Editor: Kandasamy Ulaganathan, Osmania University, INDIA

Received: November 6, 2023; Accepted: April 3, 2024; Published: May 16, 2024

Copyright: © 2024 Xiao et al. This is an open access article distributed under the terms of the Creative Commons Attribution License, which permits unrestricted use, distribution, and reproduction in any medium, provided the original author and source are credited.

Data Availability: All bacterial and fungal raw files are available from the NCBI Sequence Read Archive (SRA) database (Accession Number: PRJNA926101).

Funding: This work was supported by the Key R&D Planning Project of Guangxi (2023AB17011); Basic research project of Guangxi Academy of Agricultural Science (Guinongke 2021YT045); Science and technology development project of Guangxi Academy of Agricultural Science (GuiNongke 2021ZX19); National modern Agricultural Technology System (nycytxgxcxtd-17-04; nycytxgxcxtd-17-01).

Competing interests: The authors have declared that no competing interests exist.

Introduction

Watermelon (Citrullus lanatus L.), a horticultural crop which belongs to the Cucurbitaceae family [1], is the third largest fruit crop in the world [2], and its global production is over 100 million tons [2]. China is the largest watermelon producer in the world, accounting for nearly 68% of the world’s total production [3].

Fruit shape is an important character of melon and horticultural crops, as well as an important index of product classification, grading and evaluation [4]. In addition, watermelon fruit shape has an important influence on consumer preference, packaging and transport logistics, and is also an important trait for watermelon breeding [3]. The watermelon fruit shapes were divided into round or not round (elongate and oval) [4,5]. Legendre et al. [3] found consumers typically prefer one shape of watermelon over others at the point of sale, with the current trend shifting from large, slender watermelons to smaller, blocky or round ones.

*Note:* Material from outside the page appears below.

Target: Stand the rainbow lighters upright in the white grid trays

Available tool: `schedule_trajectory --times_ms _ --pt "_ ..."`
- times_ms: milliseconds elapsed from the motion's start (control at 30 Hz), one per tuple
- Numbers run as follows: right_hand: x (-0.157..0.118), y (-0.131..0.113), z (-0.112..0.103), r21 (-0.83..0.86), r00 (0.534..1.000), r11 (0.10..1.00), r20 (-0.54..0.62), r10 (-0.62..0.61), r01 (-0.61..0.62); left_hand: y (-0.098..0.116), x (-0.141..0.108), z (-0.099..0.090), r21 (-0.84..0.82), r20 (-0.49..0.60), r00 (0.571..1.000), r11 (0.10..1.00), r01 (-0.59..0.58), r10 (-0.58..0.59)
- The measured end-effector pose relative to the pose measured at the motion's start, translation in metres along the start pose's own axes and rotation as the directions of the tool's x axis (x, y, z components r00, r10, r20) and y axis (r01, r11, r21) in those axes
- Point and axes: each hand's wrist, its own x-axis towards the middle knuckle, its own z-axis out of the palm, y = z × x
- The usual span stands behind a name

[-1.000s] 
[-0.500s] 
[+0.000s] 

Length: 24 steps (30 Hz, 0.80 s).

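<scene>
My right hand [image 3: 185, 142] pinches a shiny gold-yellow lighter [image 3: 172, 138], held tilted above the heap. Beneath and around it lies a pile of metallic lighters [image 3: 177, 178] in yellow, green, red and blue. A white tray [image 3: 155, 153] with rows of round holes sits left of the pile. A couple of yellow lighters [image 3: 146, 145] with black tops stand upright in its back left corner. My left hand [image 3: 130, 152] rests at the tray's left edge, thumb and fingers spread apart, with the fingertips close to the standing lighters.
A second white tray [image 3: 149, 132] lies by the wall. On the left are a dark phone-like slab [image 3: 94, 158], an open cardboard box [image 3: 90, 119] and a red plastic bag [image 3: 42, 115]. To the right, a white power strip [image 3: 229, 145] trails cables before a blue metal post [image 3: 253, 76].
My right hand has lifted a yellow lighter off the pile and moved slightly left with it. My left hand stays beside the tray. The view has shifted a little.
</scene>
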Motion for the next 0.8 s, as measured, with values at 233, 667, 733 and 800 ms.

Previous studies had considered that watermelon fruit shape was controlled by an incompletely dominant gene, resulting in elongated (OO), oval (Oo) and spherical (oo) fruits [5–7].

Recent researches have shown that microbes may emit substances that are comparable to plant hormones, such as auxins, cytokinins, abscisic acid, and gibberellins. And these substances can influence plant gene expression and thus result in physiological changes in surrounding plants [8–10]. For examples, microbes can alter the expression of genes involved in ROS scavenging and ethylene production, boosting plant growth and photosynthetic performance and allowing plants to better withstand environmental stresses, such as salinity, drought and heavy metals [8,11–13]. Also, plant gene expression can be changed by soil microbes to optimize plant responses to salt stress [8].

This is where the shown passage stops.